### Exercise
Every line below must be copied as written, except for pictures.

>>>

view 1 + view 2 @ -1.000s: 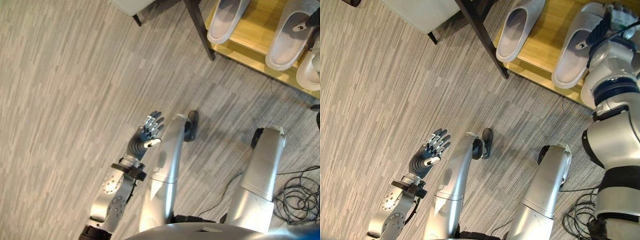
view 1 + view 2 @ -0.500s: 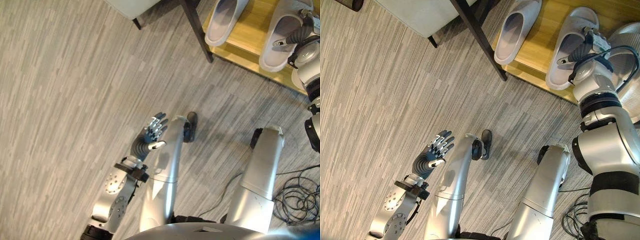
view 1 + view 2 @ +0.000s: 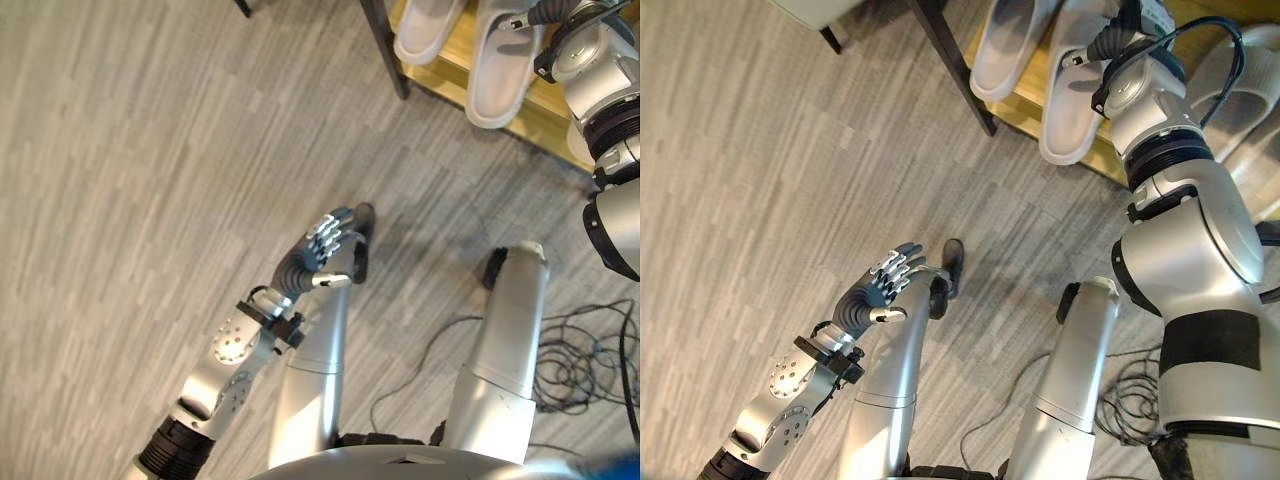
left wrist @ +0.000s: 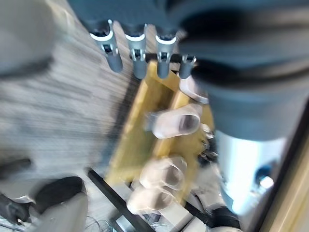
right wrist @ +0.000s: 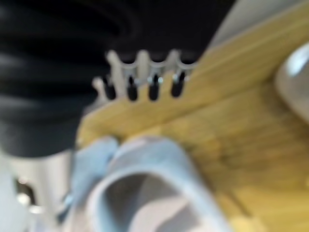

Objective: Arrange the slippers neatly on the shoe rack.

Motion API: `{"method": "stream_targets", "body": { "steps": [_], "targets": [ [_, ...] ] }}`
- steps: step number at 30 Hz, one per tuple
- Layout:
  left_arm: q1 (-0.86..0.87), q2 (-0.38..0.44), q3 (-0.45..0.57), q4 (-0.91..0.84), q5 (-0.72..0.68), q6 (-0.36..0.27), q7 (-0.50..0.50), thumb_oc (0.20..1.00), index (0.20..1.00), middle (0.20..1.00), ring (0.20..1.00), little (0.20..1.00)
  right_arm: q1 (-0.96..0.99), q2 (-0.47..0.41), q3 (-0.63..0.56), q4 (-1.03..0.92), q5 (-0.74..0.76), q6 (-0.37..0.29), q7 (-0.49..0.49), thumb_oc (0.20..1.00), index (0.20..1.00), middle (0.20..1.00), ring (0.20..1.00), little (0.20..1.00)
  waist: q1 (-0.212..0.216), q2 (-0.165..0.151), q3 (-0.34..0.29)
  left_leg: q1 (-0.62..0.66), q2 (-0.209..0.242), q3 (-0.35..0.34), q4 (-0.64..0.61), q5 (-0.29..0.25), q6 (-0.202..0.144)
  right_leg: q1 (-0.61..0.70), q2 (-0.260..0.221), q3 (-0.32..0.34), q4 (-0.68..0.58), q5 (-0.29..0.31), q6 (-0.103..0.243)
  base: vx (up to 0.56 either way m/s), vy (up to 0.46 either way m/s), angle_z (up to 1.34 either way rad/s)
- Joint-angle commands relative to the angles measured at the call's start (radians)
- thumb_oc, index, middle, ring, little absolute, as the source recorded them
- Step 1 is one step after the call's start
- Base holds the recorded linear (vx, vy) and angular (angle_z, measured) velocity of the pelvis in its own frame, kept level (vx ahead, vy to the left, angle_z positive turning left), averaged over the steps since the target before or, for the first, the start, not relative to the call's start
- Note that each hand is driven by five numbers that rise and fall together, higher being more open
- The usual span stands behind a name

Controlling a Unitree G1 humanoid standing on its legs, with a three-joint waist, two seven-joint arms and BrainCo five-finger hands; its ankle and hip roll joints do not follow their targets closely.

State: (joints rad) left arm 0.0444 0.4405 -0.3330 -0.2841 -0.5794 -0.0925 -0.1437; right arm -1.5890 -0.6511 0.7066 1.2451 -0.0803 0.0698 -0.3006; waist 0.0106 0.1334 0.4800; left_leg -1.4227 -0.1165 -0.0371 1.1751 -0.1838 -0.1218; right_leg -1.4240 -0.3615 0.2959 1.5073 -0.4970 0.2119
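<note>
Two grey slippers lie side by side on the wooden shoe rack (image 3: 1035,115): one (image 3: 1002,50) by the rack's dark leg, the other (image 3: 1072,100) just right of it. My right hand (image 3: 1110,40) rests on the back part of the second slipper. In the right wrist view its fingers (image 5: 140,79) reach straight out over the shelf (image 5: 231,116) above that slipper's strap (image 5: 145,188). A third slipper (image 3: 1240,70) lies further right on the rack. My left hand (image 3: 320,245) hovers open over the floor, far from the rack.
The rack's dark leg (image 3: 955,70) stands at its left corner on the grey plank floor (image 3: 150,150). A pale piece of furniture (image 3: 820,10) with a dark foot sits at the top left. The left wrist view shows the rack (image 4: 140,121) with several slippers.
The camera has shifted. My right hand has drawn the second slipper left, close to the first one. My left hand has risen a little, still open.
</note>
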Motion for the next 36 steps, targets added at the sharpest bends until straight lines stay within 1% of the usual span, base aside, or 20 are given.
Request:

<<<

### Response area
view 1 + view 2 @ -1.000s: 
view 1 + view 2 @ -0.500s: 
view 1 + view 2 @ +0.000s: 
left wrist @ +0.000s: 
right wrist @ +0.000s: 

Objective: Arrange the slippers neatly on the shoe rack.

Motion API: `{"method": "stream_targets", "body": { "steps": [_], "targets": [ [_, ...] ] }}`
- steps: step number at 30 Hz, one per tuple
- Layout:
  left_arm: q1 (-0.86..0.87), q2 (-0.38..0.44), q3 (-0.45..0.57), q4 (-0.91..0.84), q5 (-0.72..0.68), q6 (-0.36..0.27), q7 (-0.50..0.50), thumb_oc (0.20..1.00), index (0.20..1.00), middle (0.20..1.00), ring (0.20..1.00), little (0.20..1.00)
  right_arm: q1 (-0.96..0.99), q2 (-0.47..0.41), q3 (-0.63..0.56), q4 (-1.03..0.92), q5 (-0.74..0.76), q6 (-0.37..0.29), q7 (-0.49..0.49), thumb_oc (0.20..1.00), index (0.20..1.00), middle (0.20..1.00), ring (0.20..1.00), little (0.20..1.00)
  waist: q1 (-0.212..0.216), q2 (-0.165..0.151), q3 (-0.34..0.29)
  left_leg: q1 (-0.62..0.66), q2 (-0.209..0.242), q3 (-0.35..0.34), q4 (-0.64..0.61), q5 (-0.29..0.25), q6 (-0.202..0.144)
  right_leg: q1 (-0.61..0.70), q2 (-0.260..0.221), q3 (-0.32..0.34), q4 (-0.68..0.58), q5 (-0.29..0.31), q6 (-0.103..0.243)
  base: vx (up to 0.56 either way m/s), vy (up to 0.46 either way m/s), angle_z (up to 1.34 either way rad/s)
- Joint-angle commands relative to the angles measured at the call's start (radians)
- thumb_oc, index, middle, ring, little absolute, as the source recorded them
- Step 1 is one step after the call's start
- Base holds the recorded linear (vx, vy) and angular (angle_z, measured) velocity of the pelvis in its own frame, kept level (vx ahead, vy to the left, angle_z positive turning left), averaged over the steps since the target before or, for the first, the start, not relative to the call's start
- Note that each hand is driven by five numbers that rise and fall together, higher being more open
- The usual span stands behind a name

Controlling a Unitree G1 humanoid standing on its legs, with a three-joint waist, two seven-joint arms and BrainCo five-finger hands; its ankle and hip roll joints do not follow their targets closely.

State: (joints rad) left arm 0.0444 0.4405 -0.3330 -0.2841 -0.5794 -0.0925 -0.1437; right arm -1.5890 -0.6511 0.7066 1.2451 -0.0803 0.0698 -0.3006; waist 0.0106 0.1334 0.4800; left_leg -1.4227 -0.1165 -0.0371 1.1751 -0.1838 -0.1218; right_leg -1.4240 -0.3615 0.2959 1.5073 -0.4970 0.2119
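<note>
Two grey slippers lie side by side on the wooden shoe rack (image 3: 1035,115): one (image 3: 1002,50) by the rack's dark leg, the other (image 3: 1072,100) just right of it. My right hand (image 3: 1110,40) rests on the back part of the second slipper. In the right wrist view its fingers (image 5: 140,79) reach straight out over the shelf (image 5: 231,116) above that slipper's strap (image 5: 145,188). A third slipper (image 3: 1240,70) lies further right on the rack. My left hand (image 3: 320,245) hovers open over the floor, far from the rack.
The rack's dark leg (image 3: 955,70) stands at its left corner on the grey plank floor (image 3: 150,150). A pale piece of furniture (image 3: 820,10) with a dark foot sits at the top left. The left wrist view shows the rack (image 4: 140,121) with several slippers.
The camera has shifted. My right hand has drawn the second slipper left, close to the first one. My left hand has risen a little, still open.
</note>
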Motion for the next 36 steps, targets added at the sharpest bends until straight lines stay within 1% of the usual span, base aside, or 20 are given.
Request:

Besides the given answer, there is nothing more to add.